L’abondante iconographie de cet ouvrage permet de comprendre l’importance, la qualité et aussi la diversité de l’œuvre d’Edmond-Joseph Massicotte. On connaît ses « tableaux canadiens », comme on les appelait, exposés dans tant de foyers canadiens-français. On sait aussi qu’il était prolifique et qu’il a heureusement « fixé le souvenir » de traditions chères aux Québécois. C’est, hélas souvent, la limite de nos connaissances. Pourtant, le cas Massicotte est bien plus complexe.
David Karel, professeur à l’Université Laval, et membre du Centre de recherche interuniversitaire sur la littérature et la culture québécoises, vient compléter nos connaissances dans le catalogue d’une exposition consacrée à l’artiste, présentée au Musée national des beaux-arts de Québec. Sa démarche est celle, méthodique, d’un historien de l’art. Son texte est une mise en contexte. Il explique l’inextricable enchevêtrement d’incidents et de circonstances qui ont fait de Massicotte ce qu’il a été. On apprend qu’il ne termina pas ses études, qu’il se fit illustrateur et évolua en dehors du système des galeries. Moderne, il adopta les styles en vogue en Europe. Il se sentait à l’aise dans le tohu-bohu de la vie urbaine. Il est la représentation du véritable flâneur, ce type d’homme, né dans le Paris de la fin du XIXe siècle et devenu l’incarnation du peintre de la vie moderne dans tous ses aspects. À ce titre, dans le Québec du tournant siècle, il fait figure de pionnier. Et voilà qu’il se tourne vers la tradition, développe un « régionalisme » très personnel, créant, entre autres, un nouveau rapport entre le texte et l’illustration.

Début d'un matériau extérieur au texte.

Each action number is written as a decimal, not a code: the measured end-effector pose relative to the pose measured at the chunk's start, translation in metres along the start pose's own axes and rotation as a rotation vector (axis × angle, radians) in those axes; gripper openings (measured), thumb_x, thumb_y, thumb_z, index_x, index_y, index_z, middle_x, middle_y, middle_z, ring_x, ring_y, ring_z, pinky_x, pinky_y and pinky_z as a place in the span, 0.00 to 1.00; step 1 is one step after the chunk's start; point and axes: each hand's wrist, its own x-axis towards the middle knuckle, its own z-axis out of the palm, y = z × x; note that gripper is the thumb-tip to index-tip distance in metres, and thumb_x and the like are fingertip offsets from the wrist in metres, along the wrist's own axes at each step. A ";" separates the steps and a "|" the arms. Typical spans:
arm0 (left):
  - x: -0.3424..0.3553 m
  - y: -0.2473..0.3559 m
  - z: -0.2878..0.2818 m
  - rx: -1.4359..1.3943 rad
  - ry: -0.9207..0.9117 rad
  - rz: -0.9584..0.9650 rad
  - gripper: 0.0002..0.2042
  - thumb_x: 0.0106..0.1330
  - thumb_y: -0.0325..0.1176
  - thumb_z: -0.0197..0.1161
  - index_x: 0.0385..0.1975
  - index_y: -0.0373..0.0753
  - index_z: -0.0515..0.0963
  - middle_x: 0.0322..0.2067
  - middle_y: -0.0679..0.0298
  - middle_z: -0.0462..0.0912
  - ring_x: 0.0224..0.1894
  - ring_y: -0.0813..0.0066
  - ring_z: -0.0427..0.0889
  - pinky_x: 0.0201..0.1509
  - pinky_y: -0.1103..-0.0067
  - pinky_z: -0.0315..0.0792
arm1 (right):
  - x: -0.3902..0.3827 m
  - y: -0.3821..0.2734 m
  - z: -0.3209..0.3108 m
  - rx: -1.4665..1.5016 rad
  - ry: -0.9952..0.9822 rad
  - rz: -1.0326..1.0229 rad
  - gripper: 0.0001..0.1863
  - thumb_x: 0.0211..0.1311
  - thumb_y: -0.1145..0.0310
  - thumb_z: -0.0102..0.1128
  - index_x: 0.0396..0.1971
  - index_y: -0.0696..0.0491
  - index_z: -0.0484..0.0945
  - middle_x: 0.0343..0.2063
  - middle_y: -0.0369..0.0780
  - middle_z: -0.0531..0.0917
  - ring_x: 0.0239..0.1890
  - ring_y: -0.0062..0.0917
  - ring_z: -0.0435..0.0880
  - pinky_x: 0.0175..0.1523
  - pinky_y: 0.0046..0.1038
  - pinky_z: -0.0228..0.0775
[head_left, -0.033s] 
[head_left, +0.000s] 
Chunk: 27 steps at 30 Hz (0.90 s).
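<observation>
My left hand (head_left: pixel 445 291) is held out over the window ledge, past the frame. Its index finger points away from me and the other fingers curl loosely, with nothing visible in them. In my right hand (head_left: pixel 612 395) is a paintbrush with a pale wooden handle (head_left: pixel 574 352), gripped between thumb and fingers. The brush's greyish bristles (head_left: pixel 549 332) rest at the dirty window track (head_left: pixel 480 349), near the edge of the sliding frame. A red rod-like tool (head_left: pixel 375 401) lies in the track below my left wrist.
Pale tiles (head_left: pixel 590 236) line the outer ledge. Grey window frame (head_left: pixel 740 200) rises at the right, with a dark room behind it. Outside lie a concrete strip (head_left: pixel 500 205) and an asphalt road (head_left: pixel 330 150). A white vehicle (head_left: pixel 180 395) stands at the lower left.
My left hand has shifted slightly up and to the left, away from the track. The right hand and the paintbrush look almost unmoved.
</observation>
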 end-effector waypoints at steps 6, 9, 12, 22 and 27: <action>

Étant donné l’aspect souvent « commande », l’aspect quelquefois « propagande » de l’œuvre ainsi que les moyens techniques employés par Massicotte, David Karel a dû en tenir compte pour guider certains de ses choix de commissaire : était-il un artiste, a-t-il fait œuvre d’art ? Une question posée qui devrait être débattue dans un cadre plus large.